As salas foram o passo seguinte. Munidos de todo o equipamento de que precisávamos para nossa aventura, percorremos, sala a sala, até chegarmos à triste conclusão de que a maioria absoluta dos tetos originais haviam recebido uma demão de tinta, o que nos deixou com apenas três pinturas remanescentes. Qual foi a intenção de quem as ignorou? Ou de quem propositadamente as preservou? Sabe esse alguém quão sábia foi sua decisão? Quão importante é esse legado? E, finalmente, que coincidência é essa de ter sido criado o curso de técnico de Museu justamente no edifício erigido em meio às ruínas de uma memória indesejável, recalcada, portanto, demolida? Essas peguntas foram apenas algumas das quais fizemos, em meia-voz ou em alto e bom som, no decorrer do processo. E todas elas dirigem, qualquer um que as pergunte, a uma valiosa reflexão.

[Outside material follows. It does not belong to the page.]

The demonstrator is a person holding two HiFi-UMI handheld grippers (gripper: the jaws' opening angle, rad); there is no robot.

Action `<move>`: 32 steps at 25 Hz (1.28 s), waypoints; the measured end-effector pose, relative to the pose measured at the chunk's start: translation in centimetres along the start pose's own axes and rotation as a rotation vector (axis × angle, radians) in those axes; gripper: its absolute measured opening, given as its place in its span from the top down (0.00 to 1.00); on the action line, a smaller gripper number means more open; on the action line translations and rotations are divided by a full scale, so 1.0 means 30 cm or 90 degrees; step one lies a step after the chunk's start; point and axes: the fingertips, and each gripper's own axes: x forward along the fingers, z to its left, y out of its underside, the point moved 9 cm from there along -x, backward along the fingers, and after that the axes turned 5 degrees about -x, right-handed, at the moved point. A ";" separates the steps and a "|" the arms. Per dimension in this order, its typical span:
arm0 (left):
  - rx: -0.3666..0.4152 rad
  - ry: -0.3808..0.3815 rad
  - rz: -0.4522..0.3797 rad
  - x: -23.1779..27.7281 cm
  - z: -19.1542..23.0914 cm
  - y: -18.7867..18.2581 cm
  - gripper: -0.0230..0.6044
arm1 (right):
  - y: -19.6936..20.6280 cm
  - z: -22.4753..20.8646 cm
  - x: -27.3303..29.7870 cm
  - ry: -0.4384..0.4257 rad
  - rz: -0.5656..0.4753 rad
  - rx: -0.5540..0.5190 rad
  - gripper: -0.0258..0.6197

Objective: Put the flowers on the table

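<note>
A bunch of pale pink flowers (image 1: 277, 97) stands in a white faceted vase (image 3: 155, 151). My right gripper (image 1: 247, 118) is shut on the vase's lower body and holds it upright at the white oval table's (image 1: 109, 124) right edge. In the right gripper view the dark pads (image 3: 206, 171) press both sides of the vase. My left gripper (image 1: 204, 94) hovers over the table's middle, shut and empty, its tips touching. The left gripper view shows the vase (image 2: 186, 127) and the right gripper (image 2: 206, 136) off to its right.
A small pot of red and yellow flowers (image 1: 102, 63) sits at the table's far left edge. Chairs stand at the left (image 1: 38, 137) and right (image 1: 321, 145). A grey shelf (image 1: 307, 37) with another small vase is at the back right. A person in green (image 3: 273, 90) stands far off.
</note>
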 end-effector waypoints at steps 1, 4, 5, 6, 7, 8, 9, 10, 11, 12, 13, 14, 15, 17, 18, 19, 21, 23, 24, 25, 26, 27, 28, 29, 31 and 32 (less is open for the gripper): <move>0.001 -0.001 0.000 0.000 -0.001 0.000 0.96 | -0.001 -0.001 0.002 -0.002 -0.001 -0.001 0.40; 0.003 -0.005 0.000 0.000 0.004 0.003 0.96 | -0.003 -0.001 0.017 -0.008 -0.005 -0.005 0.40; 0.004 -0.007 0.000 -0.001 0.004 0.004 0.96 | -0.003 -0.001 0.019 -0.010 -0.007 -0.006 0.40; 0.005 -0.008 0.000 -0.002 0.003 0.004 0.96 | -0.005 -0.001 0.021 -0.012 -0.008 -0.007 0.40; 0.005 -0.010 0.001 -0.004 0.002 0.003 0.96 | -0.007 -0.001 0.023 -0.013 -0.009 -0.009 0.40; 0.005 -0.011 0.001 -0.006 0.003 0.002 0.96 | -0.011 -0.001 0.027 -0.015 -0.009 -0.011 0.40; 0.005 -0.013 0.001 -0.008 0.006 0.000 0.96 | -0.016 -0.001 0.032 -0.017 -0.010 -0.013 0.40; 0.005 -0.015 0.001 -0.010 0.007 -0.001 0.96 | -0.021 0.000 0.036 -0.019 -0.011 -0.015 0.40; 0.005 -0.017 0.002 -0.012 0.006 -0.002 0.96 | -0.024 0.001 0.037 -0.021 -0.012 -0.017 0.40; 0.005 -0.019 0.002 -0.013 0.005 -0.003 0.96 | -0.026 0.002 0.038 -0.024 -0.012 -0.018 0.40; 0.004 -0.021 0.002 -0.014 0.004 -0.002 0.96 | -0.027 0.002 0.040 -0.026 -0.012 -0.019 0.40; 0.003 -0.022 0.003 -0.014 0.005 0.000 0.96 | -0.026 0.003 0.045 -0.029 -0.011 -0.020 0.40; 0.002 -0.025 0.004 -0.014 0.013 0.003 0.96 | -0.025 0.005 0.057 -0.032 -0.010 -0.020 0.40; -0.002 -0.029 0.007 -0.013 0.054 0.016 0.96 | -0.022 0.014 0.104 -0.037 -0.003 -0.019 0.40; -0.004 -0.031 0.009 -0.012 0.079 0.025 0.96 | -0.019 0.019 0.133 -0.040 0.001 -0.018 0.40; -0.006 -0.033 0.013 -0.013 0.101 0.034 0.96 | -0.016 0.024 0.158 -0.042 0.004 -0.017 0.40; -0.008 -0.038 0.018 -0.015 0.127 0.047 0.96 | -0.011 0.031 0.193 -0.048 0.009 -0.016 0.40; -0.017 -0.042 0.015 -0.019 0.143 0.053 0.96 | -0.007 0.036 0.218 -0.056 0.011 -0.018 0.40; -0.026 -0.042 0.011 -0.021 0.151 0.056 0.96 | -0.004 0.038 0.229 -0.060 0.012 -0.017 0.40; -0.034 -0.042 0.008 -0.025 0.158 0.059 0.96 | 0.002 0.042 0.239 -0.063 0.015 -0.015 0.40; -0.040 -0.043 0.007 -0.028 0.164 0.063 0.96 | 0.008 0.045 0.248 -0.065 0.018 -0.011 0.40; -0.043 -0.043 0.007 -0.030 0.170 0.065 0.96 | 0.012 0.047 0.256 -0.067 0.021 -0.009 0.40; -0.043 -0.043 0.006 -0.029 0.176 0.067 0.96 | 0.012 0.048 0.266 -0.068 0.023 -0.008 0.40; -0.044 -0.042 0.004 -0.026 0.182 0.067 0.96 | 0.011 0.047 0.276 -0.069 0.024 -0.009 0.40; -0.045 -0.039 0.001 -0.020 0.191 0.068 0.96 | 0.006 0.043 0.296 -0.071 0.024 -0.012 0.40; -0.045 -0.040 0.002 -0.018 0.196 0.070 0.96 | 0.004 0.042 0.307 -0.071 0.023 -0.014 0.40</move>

Sendo assim, o processo de descobrir pode ser sintetizado da seguinte forma: uma descoberta, não importa qual seja, sempre desemboca numa auto-descoberta. Como tal, ela jamais será considerada irrelevante, porque seu significado encontra-se, antes do que em qualquer outro lugar, dentro de nós mesmos. O que significa nossa formação como técnicos de museu depois da descoberta, e o que esta significava antes? Da mesma forma como a Revolução Francesa divide a história em dois, nossos achados dividem nosso tempo de aprendizado na Escola em dois: o antes e o depois da expedição. A importância de preservar e conservar veio à tona somente após essa experiência única. No final do processo, efetuada a descoberta, percebemos que todo o processo de descobrimento que se passava no nosso exterior – inclusive todos os achados -, refletia o que se dava em nosso interior: a descoberta de nossos papéis individuais dentro de um coletivo, de uma equipe, levou-nos à progressiva individuação daquela experiência. E a individuação, como expôs Carl Gustav Jung, em seu livro “Dialética do Eu e do Inconsciente”(1928), torna-nos mais humanos. A individuação, ao invés de levar a atitudes e pensamentos egoístas, induz-nos à cooperação. Isso porque é somente depois de termos conhecido a fundo nós mesmos que poderemos compreender os outros. E é somente ao compreendermos os outros que se torna possível a verdadeira cooperação, colaboração. Foi dessa forma que o processo de descobrir nos transformou, porque cada um soube o quanto ele significou, porque, no fundo, ele nos individuou. O que se relata aqui, portanto, é somente a ponta do iceberg de tudo o que um termo tão abrangente quanto processo representou, em sua totalidade, para cada um de nós.

(autor das fotos: eu)

Um comentário:

Ju [Rumy] disse...

Wow!
Ninguém melhor para fazer tais descobertas que vcs, do técnico de museu ^^

Achei muito interessante...legal mesmo...=]


bjos!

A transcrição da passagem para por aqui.